16.1.1 Existence of a flaw - Illustration 1

Bethe chose to build his material from a spherically-symmetric charge density, with a localized distribution of positive charge at its center and relatively delocalized distribution of negative charge surrounding it. However, just as there is no ‘right’ way to partition the charge density of a material for the purpose of defining its average dipole moment density (see Sec. 5.0.1), there is no right way to partition it for the purpose of calculating its average potential. It is no less justified to build a crystal from a superposition of charge densities of the form

\begin{align*} \rho(\rvec) = -e\,n(r) + \frac{Q_+}{N_A}\sum_{i: |\Rvec_i|=A} \delta(\rvec-\Rvec_i) \tag{94} \end{align*}

where, as before, the origin is chosen to coincide with a nucleus; ${r=\abs{\rvec}}$; each ${\Rvec_i}$ is a lattice vector and therefore a relative displacement of two nuclei (for simplicity I assume that ${T\to 0}$); and the sum is over all ${\Rvec_i}$’s of a given finite magnitude ${A}$, of which there are a total of ${N_A=\sum_{i:|\Rvec_i|=A} 1}$.

An example of a building block of this form is shown schematically for a 2-d crystal in Fig. 16. It has negative charge at its center, positive charge further away, and it is charge neutral overall, meaning that the net flux of the electric field through any surface that encloses it is zero, as it is for an atom. The flux from an atom is zero at all points on a surface enclosing it, whereas the flux from the charge density of Eq. (94) is finite almost everywhere on a surface enclosing it, but with regions of the surface where it is positive and regions where it is negative. Nevertheless, Gauss’s law implies that the net potential outside the surface from charge within it is zero, as it is for an atom.

Using the same physical reasoning with which Bethe deduced that ${\bphibethe>0}$ for a material built from atoms, it can be shown that ${\bphibethe<0}$ in a material built from this charge distribution, because ${s_+=A > s_-}$. Furthermore, the magnitude of ${\bphibethe}$ depends on the value of $A$. For example, consider a simple cubic crystal with lattice spacing ${a}$ and let us build it from Eq. (94) with the choice ${A=a}$ (${\implies N_A=6}$).
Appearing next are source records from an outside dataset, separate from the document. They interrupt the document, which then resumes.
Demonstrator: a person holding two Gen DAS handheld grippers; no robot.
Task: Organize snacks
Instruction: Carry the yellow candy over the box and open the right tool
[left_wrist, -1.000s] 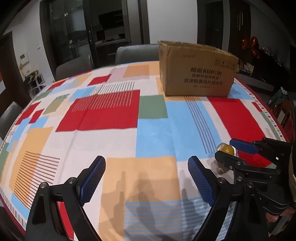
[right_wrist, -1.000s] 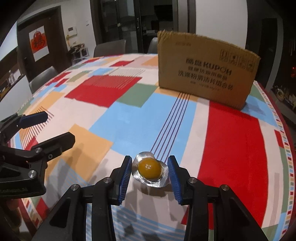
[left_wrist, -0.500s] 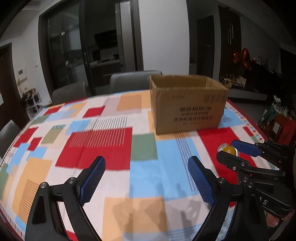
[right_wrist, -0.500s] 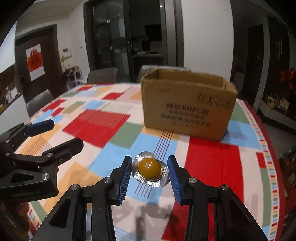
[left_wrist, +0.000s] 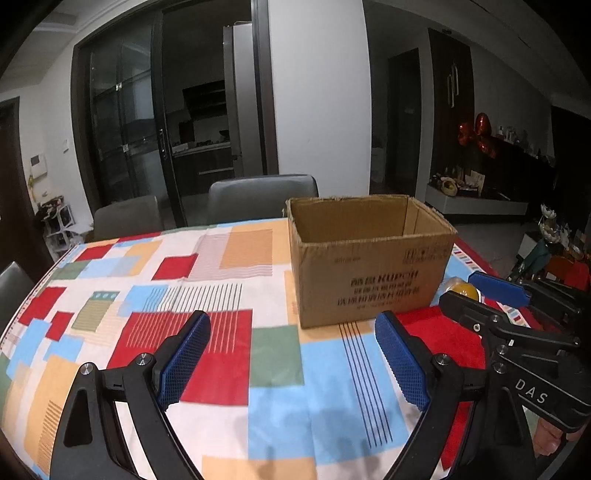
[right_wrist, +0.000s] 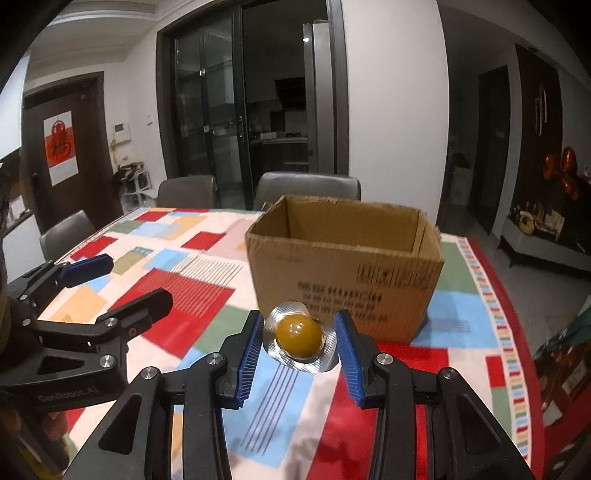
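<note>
The right gripper (right_wrist: 298, 338) has its jaws partly closed on a snack (right_wrist: 298, 336). Both blue ribbed pads (right_wrist: 248, 353) press the foil rim from either side. The snack is held above the tablecloth (right_wrist: 207, 295), in front of the near wall of the box (right_wrist: 343, 280).

The left gripper (left_wrist: 291, 354) has its jaws wide apart. Nothing sits between them, and the pads touch nothing.

The snack is a glossy amber dome under clear plastic. It is seated in a crinkled, embossed silver foil tray of rounded outline.

The box is brown corrugated cardboard, rectangular, with the top open and dark print on its near face. It rests on the tablecloth at the far right of the table.

The tablecloth is a flat weave printed with red, blue, orange, green and white rectangles and thin stripe groups.

Both gripper frames are black, with silver pivot screws.
</note>
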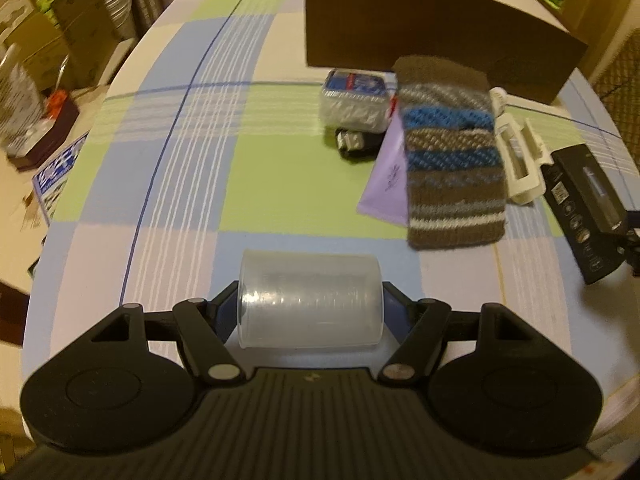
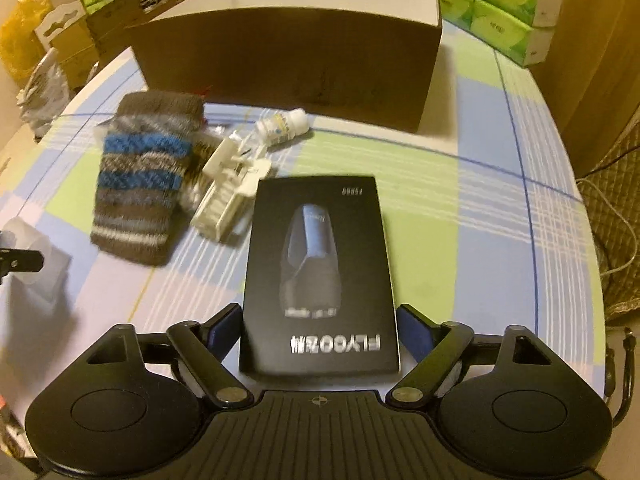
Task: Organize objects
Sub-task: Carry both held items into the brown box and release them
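My left gripper (image 1: 310,304) is shut on a clear plastic cup (image 1: 310,298), held sideways just above the checked tablecloth (image 1: 200,160). My right gripper (image 2: 318,330) is shut on a black FLYCO box (image 2: 318,272), held flat over the cloth; the box also shows at the right of the left wrist view (image 1: 584,208). A striped knitted sock (image 1: 452,160) lies mid-table, also in the right wrist view (image 2: 144,176). A brown cardboard box (image 2: 296,44) stands open at the back, also in the left wrist view (image 1: 432,28).
Beside the sock lie a white plastic holder (image 2: 232,188), a small white bottle (image 2: 284,124), a purple packet (image 1: 386,176), a clear wrapped pack (image 1: 356,100) and a small black item (image 1: 356,144). Green tissue packs (image 2: 500,4) stand back right. Cartons (image 1: 52,40) crowd the left.
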A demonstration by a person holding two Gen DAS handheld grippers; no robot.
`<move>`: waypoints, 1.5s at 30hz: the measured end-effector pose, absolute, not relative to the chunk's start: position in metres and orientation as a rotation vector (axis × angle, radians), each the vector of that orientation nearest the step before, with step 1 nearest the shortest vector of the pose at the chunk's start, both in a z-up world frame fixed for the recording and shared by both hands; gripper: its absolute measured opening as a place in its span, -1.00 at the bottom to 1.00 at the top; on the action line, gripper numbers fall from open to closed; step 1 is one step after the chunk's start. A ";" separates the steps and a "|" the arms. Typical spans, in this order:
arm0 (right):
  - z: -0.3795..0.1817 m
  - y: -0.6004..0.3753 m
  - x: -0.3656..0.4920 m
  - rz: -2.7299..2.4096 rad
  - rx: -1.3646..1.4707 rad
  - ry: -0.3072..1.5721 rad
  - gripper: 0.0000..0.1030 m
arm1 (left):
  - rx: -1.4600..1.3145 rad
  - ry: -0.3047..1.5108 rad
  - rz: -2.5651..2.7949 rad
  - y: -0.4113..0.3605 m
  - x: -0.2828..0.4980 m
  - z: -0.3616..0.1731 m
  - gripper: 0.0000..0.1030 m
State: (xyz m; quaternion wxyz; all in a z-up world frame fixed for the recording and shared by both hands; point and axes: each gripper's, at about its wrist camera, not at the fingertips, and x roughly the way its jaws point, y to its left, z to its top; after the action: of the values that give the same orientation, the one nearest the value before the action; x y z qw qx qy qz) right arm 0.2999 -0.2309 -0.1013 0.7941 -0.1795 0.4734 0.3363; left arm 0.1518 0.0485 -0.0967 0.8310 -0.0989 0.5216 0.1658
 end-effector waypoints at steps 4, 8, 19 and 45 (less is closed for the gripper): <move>-0.102 -0.212 0.310 0.691 -0.396 1.002 0.62 | -0.192 1.079 0.307 0.056 0.164 -0.088 0.33; -0.107 -0.196 0.317 0.675 -0.426 1.010 0.62 | -0.176 1.057 0.275 0.062 0.174 -0.079 0.33; -0.106 -0.197 0.325 0.639 -0.387 1.059 0.48 | -0.134 1.007 0.207 0.074 0.203 -0.059 0.33; 0.029 -0.124 0.453 0.715 -0.152 0.799 0.48 | -0.005 0.811 0.108 0.090 0.378 0.009 0.34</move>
State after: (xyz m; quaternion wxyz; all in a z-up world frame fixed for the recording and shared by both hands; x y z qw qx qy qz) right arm 0.4529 -0.1242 0.0292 0.8569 -0.0724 0.3803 0.3403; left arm 0.3775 0.0898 0.0089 0.9174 -0.0023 0.3945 0.0523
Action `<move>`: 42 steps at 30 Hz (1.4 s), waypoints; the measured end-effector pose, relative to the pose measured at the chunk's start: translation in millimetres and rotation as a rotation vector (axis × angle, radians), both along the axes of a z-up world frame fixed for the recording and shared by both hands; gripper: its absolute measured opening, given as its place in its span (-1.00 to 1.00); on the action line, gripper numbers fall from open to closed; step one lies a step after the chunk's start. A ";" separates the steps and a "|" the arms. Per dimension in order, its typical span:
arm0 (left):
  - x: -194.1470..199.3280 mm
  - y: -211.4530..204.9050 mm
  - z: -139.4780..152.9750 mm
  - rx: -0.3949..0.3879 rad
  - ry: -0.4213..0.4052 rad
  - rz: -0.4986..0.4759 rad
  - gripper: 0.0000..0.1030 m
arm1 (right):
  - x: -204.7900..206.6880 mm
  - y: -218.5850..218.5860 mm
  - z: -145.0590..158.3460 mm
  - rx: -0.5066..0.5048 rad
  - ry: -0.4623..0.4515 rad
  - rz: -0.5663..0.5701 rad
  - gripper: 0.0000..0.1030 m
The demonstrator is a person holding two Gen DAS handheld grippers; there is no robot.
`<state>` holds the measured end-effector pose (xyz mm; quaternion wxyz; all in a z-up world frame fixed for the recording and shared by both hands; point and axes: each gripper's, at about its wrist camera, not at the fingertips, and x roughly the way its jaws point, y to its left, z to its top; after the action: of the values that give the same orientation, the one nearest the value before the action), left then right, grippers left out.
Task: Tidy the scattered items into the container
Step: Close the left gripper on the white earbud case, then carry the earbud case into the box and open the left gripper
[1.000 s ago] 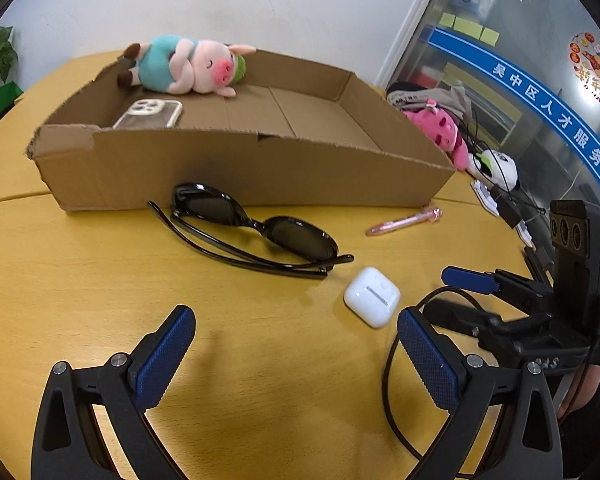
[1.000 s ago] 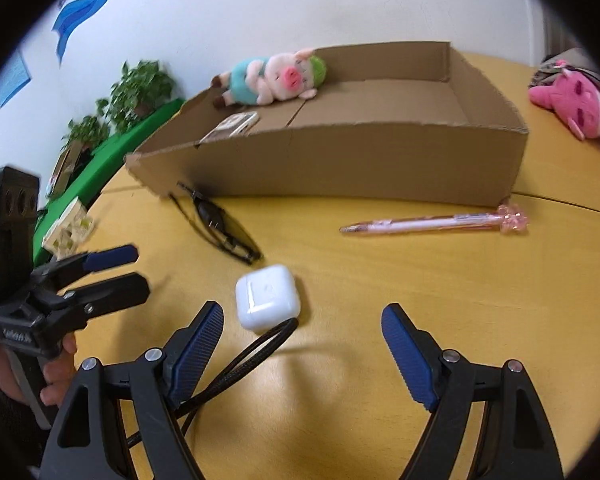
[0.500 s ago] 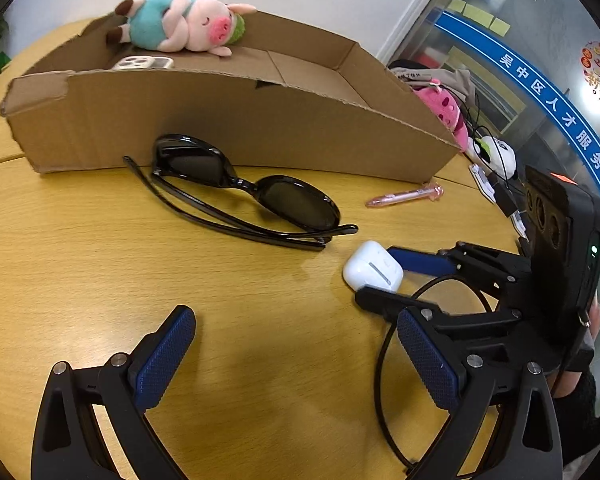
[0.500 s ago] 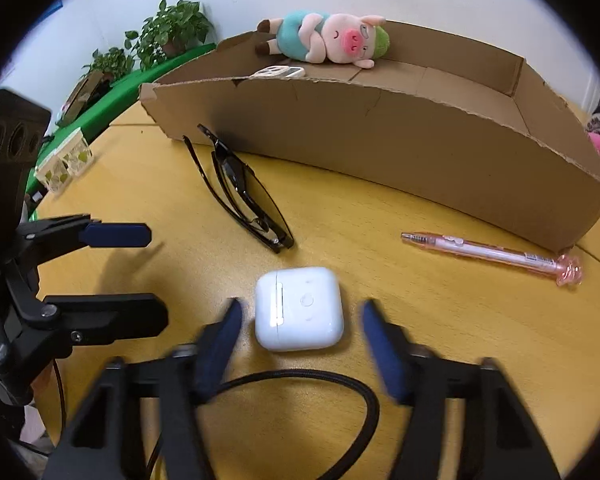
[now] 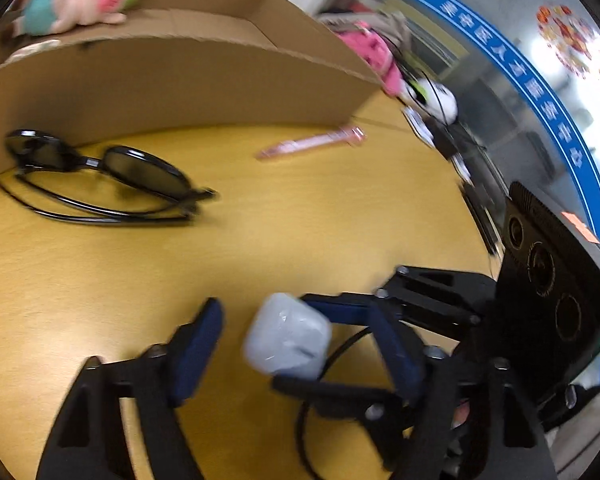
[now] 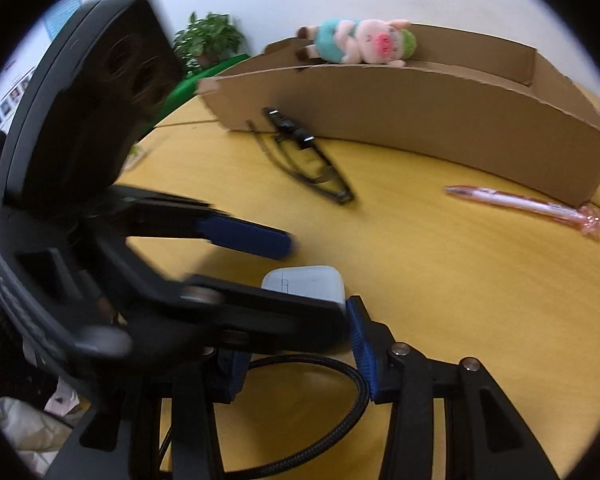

I will refer to the crystal built in this way as Crystal 2, I will refer to the crystal built by Bethe from atoms as Crystal 1, and I will denote their MIPs, as derived using Bethe’s approach, by ${\bphibethe_2}$ and ${\bphibethe_1}$, respectively. Then if, following Bethe, we assume the nuclei to be localized at a point, we find that

\begin{align*} \bphibethe_2=\bphibethe_1-Q_+ \frac{a^2}{6\epsilon_0\volume}. \end{align*}

Crystal 1 and Crystal 2 are identical in the bulk; they differ only near surfaces. However, because all surfaces of each crystal are charge-neutral (${\bsigma=0}$), and because ${\Rho=0}$ in the bulk in each case, the macroscale theory would not be internally consistent if ${\bphi>0}$ in one case and ${\bphi<0}$ in the other. If the value of ${\bphi}$ is defined it must be the same in each case because the macrostructures of the two crystals are identical: electrostatically, each one is indistinguishable from empty space.

Crystal 1 and Crystal 2 could be made identical by adding a pair of charges of opposite signs, of magnitudes ${Q_+/6}$, and separated by a distance $a$, to each surface unit cell of one of the crystals. For example, to make Crystal 2 into Crystal 1 we would have to add a charge of ${Q_+/6}$ to the center of each of the electron clouds closest to its surface and a charge of ${-Q_+/6}$ at a displacement ${a\,\hat{n}}$ from the first charge, where ${\hat{n}}$ is the surface’s outward unit normal. Let us temporarily assume that, from the perspective of a point whose depth below the surface is much greater than $a$, this is equivalent to adding to the surface an approximately-uniform areal density of dipole moments,

\begin{align*} \sigma_\mpp=-\left(Q_+ a/6 a^2\right) \hat{n} = -\left(Q_+ a^2/6\volume\right)\hat{n}. \end{align*}

Then the result would be an upward shift of the potential in the crystal relative to the vacuum near the surface of

\begin{align*} \Delta\phi = \sigma_\mpp/\epsilon_0=Q_+ a^2/6\epsilon_0\volume. \end{align*}

This cancels the difference between ${\bphibethe_2}$ and ${\bphibethe_1}$. Therefore, although the values of ${\bphibethe}$ derived by Bethe’s method differ, it appears possible to correct the difference between them by changing the surface structure of either crystal to make the two crystals identical.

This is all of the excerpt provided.